◆ **Task statement**:
For the material that follows, work out how many lines hold the word "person" and answer only with the number.

Start of Block

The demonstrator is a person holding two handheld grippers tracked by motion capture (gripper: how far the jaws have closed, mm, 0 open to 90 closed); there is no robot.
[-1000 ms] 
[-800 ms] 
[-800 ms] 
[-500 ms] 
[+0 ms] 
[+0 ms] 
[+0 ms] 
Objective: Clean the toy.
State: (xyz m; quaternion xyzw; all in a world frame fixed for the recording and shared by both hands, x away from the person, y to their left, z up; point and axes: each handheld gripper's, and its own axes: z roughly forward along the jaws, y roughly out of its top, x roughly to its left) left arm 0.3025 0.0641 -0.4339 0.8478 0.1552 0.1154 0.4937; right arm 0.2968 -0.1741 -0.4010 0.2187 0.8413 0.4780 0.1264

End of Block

◆ **Completed task**:
2